La pena es un gotero. El hastío es un torrente. Pero la música, a veces, te escucha a ti, y ya no necesitas pelearte con fantasmas de cualquier madrugada de bochorno primaveral. Solo un trago y la canción. Mañana es lunes, canta Rubén. “Si te vas pierdo el calor”. Miro al móvil. Miro atrás, a los viejos libros del salón. Es como abrir cualquier caja de fotografías de 1999. Y un acorde me empuja al calendario de hoy.

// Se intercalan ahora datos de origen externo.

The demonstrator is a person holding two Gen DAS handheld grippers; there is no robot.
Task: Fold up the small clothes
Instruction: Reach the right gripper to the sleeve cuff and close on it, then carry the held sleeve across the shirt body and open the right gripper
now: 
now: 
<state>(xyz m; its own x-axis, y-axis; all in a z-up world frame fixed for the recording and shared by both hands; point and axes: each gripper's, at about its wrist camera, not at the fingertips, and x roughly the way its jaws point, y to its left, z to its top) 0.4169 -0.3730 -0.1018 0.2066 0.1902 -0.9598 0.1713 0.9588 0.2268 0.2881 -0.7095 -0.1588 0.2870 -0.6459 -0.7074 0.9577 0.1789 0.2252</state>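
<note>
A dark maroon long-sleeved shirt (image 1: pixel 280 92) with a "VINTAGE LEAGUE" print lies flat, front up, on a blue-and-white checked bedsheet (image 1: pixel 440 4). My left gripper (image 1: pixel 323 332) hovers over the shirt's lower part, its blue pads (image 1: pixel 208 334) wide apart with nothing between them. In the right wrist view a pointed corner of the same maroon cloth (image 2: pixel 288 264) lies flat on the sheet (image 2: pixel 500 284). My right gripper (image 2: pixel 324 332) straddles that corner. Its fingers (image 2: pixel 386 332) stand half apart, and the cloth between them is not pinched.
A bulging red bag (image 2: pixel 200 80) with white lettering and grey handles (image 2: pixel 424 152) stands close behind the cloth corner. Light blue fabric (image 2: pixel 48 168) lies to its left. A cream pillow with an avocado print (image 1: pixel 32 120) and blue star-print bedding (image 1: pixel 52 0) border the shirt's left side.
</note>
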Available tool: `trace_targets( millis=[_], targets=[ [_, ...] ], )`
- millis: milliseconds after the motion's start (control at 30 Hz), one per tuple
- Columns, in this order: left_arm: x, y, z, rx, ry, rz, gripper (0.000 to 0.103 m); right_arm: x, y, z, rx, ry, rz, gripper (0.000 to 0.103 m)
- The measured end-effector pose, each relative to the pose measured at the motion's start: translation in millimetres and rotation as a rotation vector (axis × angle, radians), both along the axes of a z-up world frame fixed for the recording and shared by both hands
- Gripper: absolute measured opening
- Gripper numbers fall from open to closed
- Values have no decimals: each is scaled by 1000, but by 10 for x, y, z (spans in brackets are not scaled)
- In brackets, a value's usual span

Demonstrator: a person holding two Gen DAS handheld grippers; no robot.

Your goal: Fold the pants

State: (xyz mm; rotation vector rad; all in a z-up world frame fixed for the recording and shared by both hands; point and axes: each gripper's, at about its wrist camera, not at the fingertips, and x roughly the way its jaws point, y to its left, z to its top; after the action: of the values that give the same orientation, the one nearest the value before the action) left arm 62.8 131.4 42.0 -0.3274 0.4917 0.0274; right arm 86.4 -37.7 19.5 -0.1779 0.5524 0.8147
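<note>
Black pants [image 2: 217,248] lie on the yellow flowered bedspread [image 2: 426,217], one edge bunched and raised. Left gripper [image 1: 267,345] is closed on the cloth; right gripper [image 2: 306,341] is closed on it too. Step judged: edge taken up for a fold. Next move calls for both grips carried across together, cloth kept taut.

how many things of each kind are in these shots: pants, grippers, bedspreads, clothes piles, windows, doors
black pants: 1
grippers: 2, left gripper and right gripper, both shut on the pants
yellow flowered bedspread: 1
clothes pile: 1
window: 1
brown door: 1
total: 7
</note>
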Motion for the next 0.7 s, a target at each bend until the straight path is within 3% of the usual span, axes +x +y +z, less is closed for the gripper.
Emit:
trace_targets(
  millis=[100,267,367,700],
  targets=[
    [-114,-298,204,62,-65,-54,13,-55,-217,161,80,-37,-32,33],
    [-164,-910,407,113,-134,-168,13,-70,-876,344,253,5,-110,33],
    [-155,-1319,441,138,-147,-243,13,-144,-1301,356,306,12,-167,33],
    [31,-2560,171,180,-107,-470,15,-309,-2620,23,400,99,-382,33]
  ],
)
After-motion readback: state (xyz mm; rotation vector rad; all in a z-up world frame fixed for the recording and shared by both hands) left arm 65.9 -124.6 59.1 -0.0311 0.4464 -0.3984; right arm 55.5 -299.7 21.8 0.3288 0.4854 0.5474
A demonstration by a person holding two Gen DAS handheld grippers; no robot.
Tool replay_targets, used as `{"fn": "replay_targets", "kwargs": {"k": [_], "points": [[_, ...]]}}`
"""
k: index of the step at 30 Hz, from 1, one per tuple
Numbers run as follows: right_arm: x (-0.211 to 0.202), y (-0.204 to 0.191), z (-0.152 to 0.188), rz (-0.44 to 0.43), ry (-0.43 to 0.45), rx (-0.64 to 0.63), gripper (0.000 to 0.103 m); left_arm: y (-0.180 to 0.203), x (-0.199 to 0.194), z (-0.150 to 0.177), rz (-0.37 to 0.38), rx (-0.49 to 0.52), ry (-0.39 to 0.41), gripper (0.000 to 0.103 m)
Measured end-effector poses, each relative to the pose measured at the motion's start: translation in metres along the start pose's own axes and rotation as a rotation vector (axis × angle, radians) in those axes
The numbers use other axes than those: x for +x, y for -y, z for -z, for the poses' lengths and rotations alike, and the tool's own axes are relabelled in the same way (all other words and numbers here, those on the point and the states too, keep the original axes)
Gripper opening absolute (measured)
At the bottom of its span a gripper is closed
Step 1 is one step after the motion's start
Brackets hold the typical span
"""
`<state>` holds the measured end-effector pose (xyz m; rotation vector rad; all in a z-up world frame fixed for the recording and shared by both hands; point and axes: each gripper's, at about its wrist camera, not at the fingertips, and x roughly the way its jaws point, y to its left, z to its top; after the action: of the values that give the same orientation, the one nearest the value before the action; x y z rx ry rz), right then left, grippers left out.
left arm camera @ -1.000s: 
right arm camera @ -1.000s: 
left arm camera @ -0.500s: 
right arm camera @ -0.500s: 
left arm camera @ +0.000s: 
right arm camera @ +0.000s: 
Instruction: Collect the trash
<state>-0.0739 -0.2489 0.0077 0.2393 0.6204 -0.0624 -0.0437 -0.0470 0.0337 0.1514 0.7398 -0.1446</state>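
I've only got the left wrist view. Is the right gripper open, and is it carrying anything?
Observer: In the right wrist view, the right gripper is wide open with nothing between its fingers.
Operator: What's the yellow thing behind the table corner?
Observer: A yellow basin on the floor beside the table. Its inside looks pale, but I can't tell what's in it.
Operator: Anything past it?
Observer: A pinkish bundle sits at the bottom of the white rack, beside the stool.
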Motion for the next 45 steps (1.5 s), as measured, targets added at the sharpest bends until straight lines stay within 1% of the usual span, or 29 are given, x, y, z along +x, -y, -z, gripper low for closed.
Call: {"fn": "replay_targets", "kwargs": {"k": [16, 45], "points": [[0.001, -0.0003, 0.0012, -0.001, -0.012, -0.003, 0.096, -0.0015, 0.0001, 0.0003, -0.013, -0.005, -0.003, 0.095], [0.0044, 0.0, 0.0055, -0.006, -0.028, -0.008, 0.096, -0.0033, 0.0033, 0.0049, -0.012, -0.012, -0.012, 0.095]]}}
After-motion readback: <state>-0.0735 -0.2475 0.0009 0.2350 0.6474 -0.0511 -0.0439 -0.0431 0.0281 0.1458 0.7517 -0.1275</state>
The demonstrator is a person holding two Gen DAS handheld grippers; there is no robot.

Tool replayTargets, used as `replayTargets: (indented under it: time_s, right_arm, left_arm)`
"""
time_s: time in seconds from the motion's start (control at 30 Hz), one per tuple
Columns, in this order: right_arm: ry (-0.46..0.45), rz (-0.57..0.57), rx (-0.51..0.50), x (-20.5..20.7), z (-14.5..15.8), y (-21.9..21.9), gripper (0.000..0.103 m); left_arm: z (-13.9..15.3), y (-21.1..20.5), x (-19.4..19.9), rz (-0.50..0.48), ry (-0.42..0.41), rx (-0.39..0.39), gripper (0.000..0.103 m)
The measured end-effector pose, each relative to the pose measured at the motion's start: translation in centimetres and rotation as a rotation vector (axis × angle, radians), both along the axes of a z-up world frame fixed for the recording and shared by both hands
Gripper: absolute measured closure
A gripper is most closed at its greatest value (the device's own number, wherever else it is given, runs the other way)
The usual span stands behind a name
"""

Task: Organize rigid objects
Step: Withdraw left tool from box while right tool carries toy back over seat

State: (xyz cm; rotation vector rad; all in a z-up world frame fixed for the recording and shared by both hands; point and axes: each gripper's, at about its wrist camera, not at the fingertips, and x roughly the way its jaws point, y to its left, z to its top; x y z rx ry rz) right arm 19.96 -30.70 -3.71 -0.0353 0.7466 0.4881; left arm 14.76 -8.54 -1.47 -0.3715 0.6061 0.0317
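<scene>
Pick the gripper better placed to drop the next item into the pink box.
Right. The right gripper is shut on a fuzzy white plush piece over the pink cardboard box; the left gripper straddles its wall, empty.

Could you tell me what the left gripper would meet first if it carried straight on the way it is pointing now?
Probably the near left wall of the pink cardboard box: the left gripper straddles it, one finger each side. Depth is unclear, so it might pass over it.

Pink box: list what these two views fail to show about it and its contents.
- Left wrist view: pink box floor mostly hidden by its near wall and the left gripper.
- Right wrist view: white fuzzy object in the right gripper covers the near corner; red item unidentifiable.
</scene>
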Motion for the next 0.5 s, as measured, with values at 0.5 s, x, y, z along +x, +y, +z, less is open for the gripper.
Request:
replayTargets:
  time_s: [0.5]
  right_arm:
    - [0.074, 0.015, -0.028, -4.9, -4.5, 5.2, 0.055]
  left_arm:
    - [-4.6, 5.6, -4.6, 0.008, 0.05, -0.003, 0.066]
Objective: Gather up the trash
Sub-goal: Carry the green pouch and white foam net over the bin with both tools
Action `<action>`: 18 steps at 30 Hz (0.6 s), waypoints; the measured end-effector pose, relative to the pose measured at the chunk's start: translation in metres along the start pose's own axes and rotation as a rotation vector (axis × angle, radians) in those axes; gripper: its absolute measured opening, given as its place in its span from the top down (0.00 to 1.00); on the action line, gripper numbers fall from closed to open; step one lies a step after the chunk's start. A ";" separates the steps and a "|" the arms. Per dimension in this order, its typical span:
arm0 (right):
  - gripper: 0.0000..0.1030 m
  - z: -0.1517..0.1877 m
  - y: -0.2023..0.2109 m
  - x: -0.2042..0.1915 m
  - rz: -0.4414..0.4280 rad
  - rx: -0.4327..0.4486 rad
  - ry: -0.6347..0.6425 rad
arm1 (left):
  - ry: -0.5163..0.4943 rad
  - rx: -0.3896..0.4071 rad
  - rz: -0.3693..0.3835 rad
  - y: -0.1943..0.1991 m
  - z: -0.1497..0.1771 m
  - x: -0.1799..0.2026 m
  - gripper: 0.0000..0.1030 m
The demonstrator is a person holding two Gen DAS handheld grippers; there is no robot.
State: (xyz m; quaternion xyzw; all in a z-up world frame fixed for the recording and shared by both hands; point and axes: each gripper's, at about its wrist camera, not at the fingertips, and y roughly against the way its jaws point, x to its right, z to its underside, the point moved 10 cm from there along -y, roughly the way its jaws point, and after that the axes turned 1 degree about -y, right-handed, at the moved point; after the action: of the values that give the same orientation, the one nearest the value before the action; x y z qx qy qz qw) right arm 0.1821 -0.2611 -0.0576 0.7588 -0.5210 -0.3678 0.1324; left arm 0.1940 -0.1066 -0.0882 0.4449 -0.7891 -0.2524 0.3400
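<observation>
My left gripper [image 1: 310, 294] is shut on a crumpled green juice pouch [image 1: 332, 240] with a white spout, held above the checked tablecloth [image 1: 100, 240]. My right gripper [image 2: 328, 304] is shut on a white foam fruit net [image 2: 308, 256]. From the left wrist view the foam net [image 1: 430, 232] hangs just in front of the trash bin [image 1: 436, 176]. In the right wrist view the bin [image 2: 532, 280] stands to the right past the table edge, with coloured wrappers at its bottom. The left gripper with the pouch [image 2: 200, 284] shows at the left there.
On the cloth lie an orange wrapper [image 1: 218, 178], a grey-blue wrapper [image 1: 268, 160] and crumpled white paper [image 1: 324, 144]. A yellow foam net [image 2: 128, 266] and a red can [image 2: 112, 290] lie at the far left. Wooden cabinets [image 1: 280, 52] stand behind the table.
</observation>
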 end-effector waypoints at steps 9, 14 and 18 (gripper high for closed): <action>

David Summers: “voy a rezar / desde este túnel sin salida / que es mi corazón / voy a rezar por ti / por nuestra salvación”. Sé a quién cantárselo. Pero se me olvida su nombre a veces, cuando revienta el silencio el swing metálico de Se me sale el corazón.
Como siguiendo el ritmo eléctrico, otro fogonazo, un estertor de luz, en el horizonte. Alguien ahora habrá hecho otra fotografía única con el faro romano delante y la luciérnaga ecléctica detrás. Pero aquí, un apagón. Se ha ido a dormir la chica del gato gigante. La última ventana de un sábado noche que es muy poco sábado y es muy noche. Sin luz en las calles, después de todo, este salón se me ha vuelto también La esquina de Rowland. Ya llueve fuera, tan poco, que me escribe un amigo para hablar de la llovizna; que palabra tan preciosa y que vacía se exhibe escrita. Llovizna. Me parece una vulgaridad. Subo el volumen.
Quiero despedir algún libro como Rubén Pozo despide su disco: “no pude cambiar el mundo / la intención era buena / pero así es el fútbol”. Me da la risa al ver la sombra del gato más grande de la ciudad; no duerme, eso nos une. Tal vez era pequeño y simpático antes de comerse a Gardfield. O se ha contagiado del tedio de la pareja y se ha dado al Whiskas para olvidar. Que no me río de la desdicha ajena, verás, sino de que la vida casi siempre es un espejo de lo que murmura tu alma. Como en Escorzo de Rubén Pozo: “la vez que fui un mamón / arrastrando esas piedras voy”. Del verso solo me escama el singular, si no, me lo vestiría esta misma noche para no salir.
Ya las burbujas del ron me enseñan las fotografías de cuando éramos más delgados, y llevábamos una guitarra colgada a todas horas. Como un lunático buscando agujeros negros en el vaso. Como David Summers al entonar lo que, supongo, cargo en estas canas: “con poco que perder, con la cerveza en la mano / como antes de ayer”. Yo también me quedo, tal vez me hiero, en la esquina de Rowland esta noche, alzado el altar del sonido en la penumbra de mi salón, con Pozo y los Hombres G poniendo las palabras a lo que, a veces -en casa del herrero, ya sabes- no sé decir. Tanto que agradecerles.